WHAT IS EXPECTED
From the entries, copy each line that includes "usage".
*** DATA FOR THIS EXERCISE
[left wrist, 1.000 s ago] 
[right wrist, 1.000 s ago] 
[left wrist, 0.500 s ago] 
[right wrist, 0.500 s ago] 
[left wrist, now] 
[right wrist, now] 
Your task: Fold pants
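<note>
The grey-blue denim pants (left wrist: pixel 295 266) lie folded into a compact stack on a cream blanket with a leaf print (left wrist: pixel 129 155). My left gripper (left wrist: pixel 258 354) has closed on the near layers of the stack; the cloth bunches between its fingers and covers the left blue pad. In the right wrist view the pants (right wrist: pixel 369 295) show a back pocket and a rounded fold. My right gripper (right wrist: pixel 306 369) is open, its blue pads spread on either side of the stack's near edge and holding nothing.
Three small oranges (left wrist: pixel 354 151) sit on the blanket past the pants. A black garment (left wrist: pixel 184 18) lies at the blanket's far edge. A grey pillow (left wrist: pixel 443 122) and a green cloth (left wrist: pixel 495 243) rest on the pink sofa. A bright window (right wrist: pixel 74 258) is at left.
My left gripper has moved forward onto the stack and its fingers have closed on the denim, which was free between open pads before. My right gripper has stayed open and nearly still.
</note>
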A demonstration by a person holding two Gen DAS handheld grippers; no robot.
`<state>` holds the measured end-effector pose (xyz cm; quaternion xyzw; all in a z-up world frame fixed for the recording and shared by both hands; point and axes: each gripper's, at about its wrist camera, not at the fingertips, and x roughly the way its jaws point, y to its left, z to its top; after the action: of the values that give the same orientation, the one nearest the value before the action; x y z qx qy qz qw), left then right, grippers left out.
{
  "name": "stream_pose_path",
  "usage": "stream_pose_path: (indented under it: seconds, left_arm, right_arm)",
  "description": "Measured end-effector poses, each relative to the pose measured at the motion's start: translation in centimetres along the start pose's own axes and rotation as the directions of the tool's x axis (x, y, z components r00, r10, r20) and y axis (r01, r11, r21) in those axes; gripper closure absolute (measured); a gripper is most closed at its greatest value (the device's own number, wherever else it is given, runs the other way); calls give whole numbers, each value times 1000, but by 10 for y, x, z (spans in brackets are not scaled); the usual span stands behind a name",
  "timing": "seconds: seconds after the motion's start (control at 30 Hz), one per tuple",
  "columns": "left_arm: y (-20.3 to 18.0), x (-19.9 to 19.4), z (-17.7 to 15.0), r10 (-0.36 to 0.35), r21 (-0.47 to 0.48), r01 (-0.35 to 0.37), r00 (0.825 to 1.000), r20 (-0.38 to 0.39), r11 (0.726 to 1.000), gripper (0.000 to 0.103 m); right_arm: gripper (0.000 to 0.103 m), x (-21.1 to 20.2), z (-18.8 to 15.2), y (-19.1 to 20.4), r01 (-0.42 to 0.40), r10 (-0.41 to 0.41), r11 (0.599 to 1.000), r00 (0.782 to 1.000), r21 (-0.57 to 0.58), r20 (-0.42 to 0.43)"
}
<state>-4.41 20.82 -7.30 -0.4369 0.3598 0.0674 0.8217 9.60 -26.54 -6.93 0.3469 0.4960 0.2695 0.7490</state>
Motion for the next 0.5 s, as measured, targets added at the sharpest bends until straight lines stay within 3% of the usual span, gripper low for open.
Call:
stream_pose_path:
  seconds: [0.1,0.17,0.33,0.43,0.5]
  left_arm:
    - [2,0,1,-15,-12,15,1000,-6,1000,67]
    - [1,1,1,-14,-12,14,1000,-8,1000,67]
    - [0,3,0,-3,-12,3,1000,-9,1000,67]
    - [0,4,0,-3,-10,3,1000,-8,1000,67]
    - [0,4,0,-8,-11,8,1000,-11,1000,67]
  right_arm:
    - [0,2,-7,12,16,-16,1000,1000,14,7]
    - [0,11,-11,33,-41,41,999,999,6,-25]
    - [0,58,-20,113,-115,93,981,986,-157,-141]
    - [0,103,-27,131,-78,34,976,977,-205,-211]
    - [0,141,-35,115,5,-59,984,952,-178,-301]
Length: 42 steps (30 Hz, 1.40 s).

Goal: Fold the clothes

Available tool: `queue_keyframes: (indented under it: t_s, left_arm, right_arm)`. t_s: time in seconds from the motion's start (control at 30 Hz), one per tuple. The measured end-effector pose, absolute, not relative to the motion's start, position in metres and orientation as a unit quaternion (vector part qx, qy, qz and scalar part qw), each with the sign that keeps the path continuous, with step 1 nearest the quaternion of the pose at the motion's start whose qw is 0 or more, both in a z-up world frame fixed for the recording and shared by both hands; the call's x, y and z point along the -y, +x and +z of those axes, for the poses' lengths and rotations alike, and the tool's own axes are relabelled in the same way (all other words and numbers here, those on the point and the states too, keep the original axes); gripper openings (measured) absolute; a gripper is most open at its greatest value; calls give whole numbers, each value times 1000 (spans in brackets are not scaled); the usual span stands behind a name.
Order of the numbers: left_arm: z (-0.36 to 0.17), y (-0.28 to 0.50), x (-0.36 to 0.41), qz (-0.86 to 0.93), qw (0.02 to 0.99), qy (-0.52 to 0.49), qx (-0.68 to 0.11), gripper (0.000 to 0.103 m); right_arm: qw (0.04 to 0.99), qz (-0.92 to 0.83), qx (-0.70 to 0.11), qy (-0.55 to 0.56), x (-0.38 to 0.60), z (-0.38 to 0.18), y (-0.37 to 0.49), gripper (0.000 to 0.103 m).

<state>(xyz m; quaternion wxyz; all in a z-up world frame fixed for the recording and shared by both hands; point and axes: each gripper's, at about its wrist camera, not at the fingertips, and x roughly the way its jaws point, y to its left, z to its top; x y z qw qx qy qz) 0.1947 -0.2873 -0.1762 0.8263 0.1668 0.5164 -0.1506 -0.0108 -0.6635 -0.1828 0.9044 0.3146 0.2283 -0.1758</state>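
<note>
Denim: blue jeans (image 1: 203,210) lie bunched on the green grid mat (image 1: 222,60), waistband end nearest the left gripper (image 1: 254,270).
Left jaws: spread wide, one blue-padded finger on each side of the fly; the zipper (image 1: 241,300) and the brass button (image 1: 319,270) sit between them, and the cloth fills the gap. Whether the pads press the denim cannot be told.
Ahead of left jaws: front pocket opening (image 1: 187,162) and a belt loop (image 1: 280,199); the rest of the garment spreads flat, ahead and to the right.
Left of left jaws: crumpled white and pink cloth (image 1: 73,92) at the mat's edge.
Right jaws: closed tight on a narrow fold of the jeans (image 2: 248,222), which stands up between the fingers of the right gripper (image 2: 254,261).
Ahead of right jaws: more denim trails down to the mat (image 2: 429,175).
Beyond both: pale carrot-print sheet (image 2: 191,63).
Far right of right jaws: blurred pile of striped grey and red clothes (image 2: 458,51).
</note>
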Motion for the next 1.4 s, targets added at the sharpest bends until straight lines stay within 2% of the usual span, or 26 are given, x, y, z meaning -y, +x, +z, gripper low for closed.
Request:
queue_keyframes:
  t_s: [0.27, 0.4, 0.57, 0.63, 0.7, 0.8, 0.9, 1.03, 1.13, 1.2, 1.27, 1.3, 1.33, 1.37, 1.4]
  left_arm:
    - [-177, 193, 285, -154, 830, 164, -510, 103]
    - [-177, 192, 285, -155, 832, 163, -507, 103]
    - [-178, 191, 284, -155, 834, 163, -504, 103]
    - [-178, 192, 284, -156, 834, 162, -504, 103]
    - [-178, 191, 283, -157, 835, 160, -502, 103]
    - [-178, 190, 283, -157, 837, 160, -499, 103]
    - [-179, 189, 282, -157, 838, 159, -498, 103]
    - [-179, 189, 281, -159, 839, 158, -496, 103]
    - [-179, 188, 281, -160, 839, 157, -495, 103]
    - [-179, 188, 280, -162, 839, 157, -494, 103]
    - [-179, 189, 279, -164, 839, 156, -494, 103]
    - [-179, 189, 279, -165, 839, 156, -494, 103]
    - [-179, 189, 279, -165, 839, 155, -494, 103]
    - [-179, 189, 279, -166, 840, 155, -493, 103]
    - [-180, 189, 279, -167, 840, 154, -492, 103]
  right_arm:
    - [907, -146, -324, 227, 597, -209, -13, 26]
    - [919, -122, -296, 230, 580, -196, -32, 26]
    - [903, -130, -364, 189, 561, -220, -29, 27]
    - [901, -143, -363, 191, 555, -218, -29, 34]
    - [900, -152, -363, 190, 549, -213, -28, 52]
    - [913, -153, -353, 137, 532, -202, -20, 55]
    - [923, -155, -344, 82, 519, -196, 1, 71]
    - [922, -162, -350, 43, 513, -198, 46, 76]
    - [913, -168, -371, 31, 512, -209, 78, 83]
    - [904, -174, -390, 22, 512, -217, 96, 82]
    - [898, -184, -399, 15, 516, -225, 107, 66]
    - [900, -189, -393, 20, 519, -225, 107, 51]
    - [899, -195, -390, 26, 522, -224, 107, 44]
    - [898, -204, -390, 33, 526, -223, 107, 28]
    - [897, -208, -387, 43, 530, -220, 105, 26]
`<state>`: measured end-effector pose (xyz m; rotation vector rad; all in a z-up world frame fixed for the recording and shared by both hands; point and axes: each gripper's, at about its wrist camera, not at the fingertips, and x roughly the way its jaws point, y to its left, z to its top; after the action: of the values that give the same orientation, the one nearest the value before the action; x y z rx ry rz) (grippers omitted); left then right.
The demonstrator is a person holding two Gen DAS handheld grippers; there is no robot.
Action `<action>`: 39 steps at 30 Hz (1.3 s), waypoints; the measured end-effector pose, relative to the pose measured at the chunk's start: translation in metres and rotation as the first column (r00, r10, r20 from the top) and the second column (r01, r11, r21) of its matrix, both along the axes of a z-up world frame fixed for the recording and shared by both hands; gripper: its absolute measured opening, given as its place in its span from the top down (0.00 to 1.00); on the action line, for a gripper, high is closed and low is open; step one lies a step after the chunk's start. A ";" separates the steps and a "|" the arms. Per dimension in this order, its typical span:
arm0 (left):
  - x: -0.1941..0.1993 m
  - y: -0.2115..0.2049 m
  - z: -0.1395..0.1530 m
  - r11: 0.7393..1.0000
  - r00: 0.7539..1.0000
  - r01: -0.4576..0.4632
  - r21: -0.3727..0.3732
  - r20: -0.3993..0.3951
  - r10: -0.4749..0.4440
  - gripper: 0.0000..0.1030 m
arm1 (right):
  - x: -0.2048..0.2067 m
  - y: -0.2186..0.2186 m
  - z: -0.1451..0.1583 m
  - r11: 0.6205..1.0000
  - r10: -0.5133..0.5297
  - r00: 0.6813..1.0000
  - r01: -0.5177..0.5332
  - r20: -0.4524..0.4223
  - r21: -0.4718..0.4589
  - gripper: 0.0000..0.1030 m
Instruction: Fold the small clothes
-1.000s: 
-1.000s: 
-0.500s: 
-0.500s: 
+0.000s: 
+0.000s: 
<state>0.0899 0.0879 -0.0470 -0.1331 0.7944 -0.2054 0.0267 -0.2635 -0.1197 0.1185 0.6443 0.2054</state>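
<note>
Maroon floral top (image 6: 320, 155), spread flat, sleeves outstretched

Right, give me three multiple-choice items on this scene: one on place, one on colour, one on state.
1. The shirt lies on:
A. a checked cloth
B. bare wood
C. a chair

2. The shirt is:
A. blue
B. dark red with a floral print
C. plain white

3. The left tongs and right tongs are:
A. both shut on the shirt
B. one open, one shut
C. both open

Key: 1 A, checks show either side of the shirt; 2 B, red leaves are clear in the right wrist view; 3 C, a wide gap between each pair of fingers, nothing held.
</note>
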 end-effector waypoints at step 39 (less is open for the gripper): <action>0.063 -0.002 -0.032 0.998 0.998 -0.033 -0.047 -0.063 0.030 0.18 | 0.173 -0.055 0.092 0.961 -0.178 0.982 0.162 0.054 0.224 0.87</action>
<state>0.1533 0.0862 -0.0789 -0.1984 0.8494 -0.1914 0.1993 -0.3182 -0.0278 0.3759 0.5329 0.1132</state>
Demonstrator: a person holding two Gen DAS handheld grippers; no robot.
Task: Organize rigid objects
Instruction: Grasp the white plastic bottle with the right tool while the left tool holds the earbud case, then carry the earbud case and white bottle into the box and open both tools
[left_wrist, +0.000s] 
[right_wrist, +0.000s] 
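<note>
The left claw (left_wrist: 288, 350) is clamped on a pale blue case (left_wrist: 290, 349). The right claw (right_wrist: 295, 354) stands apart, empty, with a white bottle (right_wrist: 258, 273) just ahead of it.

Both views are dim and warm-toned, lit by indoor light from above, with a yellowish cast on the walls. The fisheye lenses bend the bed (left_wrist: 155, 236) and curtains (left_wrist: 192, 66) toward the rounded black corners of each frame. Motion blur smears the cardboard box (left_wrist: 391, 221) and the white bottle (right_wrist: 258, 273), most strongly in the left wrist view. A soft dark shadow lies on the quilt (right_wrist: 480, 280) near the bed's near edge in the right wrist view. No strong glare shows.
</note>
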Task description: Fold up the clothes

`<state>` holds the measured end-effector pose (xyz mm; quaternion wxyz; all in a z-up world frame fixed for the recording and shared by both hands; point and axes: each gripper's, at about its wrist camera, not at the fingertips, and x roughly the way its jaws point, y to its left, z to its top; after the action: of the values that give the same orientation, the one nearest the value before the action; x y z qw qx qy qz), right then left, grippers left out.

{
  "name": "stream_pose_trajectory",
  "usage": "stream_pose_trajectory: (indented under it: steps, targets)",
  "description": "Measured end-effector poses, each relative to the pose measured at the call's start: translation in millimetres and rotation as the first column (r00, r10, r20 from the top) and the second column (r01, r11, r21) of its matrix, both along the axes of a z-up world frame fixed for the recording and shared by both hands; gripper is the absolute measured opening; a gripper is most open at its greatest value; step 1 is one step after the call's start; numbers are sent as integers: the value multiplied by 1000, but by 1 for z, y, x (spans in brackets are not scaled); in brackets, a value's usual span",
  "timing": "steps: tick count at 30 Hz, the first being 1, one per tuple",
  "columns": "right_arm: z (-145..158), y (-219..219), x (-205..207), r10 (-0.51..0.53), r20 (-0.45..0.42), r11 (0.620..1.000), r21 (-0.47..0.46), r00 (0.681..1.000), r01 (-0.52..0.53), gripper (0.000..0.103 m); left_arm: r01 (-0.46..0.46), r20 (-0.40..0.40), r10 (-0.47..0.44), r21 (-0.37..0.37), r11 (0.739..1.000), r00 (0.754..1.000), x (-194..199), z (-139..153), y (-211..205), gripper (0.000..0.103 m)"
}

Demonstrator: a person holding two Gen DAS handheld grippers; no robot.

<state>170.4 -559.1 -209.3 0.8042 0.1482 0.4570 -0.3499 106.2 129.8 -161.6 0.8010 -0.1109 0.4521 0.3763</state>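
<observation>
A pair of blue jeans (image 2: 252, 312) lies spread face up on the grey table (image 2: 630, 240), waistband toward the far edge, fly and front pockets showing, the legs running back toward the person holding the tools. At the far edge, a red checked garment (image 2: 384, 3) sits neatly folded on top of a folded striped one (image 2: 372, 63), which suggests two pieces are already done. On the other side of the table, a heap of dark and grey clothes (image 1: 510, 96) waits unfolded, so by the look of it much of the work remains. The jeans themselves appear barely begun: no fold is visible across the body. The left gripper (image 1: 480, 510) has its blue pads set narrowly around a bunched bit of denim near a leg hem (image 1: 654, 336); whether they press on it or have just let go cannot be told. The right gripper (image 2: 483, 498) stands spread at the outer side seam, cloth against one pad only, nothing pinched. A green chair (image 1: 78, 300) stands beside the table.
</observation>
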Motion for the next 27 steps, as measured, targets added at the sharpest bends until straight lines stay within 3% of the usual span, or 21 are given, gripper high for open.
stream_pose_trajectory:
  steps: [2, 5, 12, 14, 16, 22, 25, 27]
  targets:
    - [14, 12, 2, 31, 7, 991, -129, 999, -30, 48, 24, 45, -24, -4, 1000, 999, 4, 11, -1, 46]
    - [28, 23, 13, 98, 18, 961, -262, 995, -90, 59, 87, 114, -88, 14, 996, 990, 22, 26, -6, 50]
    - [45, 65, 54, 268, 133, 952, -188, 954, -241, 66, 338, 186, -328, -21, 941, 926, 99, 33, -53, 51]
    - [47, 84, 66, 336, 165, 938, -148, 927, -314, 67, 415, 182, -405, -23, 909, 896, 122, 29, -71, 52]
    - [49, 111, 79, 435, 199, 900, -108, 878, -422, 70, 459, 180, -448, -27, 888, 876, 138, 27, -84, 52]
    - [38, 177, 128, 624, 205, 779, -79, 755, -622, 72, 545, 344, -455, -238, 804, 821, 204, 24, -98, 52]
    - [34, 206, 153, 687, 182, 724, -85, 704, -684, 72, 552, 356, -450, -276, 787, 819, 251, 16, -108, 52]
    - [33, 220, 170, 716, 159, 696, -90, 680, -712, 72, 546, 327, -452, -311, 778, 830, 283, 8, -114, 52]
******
YOUR RESPONSE
  "usage": "stream_pose_path: (indented under it: seconds, left_arm, right_arm)",
  "usage": "stream_pose_trajectory: (indented under it: steps, targets)",

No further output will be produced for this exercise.